YOUR INSTRUCTIONS: Beginning with the line that contains "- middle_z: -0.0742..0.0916" in the material below, print each line exactly until the line that contains "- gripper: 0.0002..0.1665" has been printed, then stop.

AVAILABLE DATA:
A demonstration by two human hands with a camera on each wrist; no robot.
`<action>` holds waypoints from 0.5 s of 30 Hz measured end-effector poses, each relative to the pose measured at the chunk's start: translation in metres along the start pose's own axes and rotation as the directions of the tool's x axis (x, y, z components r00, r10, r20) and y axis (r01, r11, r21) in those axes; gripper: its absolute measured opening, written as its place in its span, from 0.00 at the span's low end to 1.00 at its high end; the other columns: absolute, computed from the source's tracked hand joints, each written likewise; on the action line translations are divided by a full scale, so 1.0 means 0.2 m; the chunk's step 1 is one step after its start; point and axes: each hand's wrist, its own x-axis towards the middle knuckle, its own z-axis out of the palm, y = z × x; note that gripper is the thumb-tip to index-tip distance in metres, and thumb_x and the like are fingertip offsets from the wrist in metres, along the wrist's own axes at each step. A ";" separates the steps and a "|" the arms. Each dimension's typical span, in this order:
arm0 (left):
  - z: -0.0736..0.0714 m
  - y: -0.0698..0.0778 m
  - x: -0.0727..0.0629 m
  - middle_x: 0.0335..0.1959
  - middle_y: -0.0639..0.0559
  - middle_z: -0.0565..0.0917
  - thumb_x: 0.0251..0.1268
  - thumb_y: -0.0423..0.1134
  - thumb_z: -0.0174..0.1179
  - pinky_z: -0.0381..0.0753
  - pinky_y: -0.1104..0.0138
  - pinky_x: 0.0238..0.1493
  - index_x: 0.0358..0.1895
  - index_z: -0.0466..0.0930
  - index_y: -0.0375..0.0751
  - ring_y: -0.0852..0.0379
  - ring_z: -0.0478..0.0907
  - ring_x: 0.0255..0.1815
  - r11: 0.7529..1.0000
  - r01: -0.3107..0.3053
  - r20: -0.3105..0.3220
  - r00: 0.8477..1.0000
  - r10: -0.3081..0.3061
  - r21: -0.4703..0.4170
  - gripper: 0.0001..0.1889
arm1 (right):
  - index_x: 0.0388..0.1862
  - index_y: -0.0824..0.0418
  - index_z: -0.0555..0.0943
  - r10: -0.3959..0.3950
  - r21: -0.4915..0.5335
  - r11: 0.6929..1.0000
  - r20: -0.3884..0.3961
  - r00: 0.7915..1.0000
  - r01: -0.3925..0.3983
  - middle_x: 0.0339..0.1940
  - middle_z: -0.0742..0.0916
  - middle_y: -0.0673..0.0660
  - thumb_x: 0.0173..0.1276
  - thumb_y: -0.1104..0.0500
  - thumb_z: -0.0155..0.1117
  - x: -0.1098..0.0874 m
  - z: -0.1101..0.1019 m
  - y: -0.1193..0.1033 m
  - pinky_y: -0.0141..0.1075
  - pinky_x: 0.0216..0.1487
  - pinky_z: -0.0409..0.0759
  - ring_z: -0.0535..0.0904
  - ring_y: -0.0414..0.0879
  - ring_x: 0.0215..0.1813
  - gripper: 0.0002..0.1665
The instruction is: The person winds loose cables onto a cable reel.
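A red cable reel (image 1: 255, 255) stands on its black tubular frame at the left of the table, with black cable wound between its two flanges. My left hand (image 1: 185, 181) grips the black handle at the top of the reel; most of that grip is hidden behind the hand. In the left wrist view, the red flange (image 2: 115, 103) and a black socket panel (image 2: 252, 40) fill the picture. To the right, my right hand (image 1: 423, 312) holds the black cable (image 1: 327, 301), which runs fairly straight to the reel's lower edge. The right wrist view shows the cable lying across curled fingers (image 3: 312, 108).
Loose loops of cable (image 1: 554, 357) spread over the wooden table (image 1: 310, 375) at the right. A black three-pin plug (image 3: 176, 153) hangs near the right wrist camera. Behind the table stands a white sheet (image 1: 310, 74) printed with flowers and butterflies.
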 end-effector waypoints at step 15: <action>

RESPONSE AREA:
  - middle_z: -0.0742..0.0916
  - middle_y: -0.0673..0.0660
  - thumb_x: 0.0173..0.1276
  - thumb_y: -0.1104..0.0500
  - thumb_z: -0.0155..0.1117
  - x: -0.1098..0.0874 m
  - z: -0.1101..0.1019 m
  - y: -0.1193..0.1033 m
  - pinky_y: -0.0141..0.1075
  - pinky_x: 0.0216..0.1487
  - pinky_z: -0.0409..0.0759
  - ring_z: -0.0535..0.0904
  - ring_y: -0.0414..0.0879
  - ring_x: 0.0215..0.1813
  - gripper: 0.0002..0.1665

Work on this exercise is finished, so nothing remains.